■ **Collected data**
^^^^

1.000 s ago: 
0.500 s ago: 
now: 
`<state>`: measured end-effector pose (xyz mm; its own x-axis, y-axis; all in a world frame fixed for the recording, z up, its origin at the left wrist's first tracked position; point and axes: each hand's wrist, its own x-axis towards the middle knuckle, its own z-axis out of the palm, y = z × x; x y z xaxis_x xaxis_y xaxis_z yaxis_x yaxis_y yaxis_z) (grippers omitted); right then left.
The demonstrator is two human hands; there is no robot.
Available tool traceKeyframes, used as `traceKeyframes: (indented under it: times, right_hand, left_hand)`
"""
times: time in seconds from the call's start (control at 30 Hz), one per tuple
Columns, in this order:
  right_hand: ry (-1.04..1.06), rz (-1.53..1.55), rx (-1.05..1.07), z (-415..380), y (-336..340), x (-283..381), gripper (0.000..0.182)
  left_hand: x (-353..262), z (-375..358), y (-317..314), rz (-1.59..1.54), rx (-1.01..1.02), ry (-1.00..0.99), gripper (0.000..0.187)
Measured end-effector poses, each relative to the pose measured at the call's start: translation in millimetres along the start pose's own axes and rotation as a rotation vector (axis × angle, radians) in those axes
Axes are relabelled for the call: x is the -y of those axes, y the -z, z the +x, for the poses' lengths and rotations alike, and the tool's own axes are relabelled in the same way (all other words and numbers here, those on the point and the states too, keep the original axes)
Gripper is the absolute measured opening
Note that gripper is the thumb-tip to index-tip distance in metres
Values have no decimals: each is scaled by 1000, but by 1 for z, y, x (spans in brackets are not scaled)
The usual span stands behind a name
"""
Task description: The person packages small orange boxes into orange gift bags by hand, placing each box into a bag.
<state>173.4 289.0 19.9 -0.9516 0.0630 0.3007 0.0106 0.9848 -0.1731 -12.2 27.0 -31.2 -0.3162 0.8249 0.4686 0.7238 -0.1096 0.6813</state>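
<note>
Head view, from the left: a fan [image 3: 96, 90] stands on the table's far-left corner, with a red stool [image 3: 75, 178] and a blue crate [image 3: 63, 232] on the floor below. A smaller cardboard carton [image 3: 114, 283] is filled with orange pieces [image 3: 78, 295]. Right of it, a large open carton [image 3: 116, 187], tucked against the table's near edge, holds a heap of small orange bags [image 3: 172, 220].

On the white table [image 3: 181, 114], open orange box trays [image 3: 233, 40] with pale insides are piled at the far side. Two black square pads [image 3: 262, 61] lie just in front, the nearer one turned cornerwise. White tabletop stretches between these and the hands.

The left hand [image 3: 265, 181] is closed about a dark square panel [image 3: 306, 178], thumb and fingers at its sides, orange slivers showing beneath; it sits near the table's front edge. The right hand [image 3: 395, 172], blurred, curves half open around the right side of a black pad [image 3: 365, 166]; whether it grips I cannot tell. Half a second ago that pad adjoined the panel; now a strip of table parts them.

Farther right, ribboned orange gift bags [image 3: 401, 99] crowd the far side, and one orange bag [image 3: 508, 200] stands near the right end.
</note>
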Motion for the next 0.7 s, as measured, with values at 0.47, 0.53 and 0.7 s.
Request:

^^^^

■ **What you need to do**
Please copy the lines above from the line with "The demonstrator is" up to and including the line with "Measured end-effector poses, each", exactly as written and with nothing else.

■ **Solution for this task**
The demonstrator is two human hands; there is no robot.
Available tool traceKeyframes, used as `traceKeyframes: (indented under it: times, right_hand, left_hand)`
"""
times: time in seconds from the call's start (control at 30 Hz), one per tuple
Columns, in this order:
  right_hand: ry (-1.04..1.06), rz (-1.53..1.55), rx (-1.05..1.07), z (-415..380), y (-336..340), x (-283..381), gripper (0.000..0.182)
  left_hand: x (-353..262), z (-375..358), y (-317..314), rz (-1.59..1.54), rx (-1.01..1.02), ry (-1.00..0.99), gripper (0.000..0.187)
Measured end-effector poses, each relative to the pose measured at the call's start: translation in millimetres along the start pose's own axes and rotation as a rotation vector (axis × angle, radians) in those axes

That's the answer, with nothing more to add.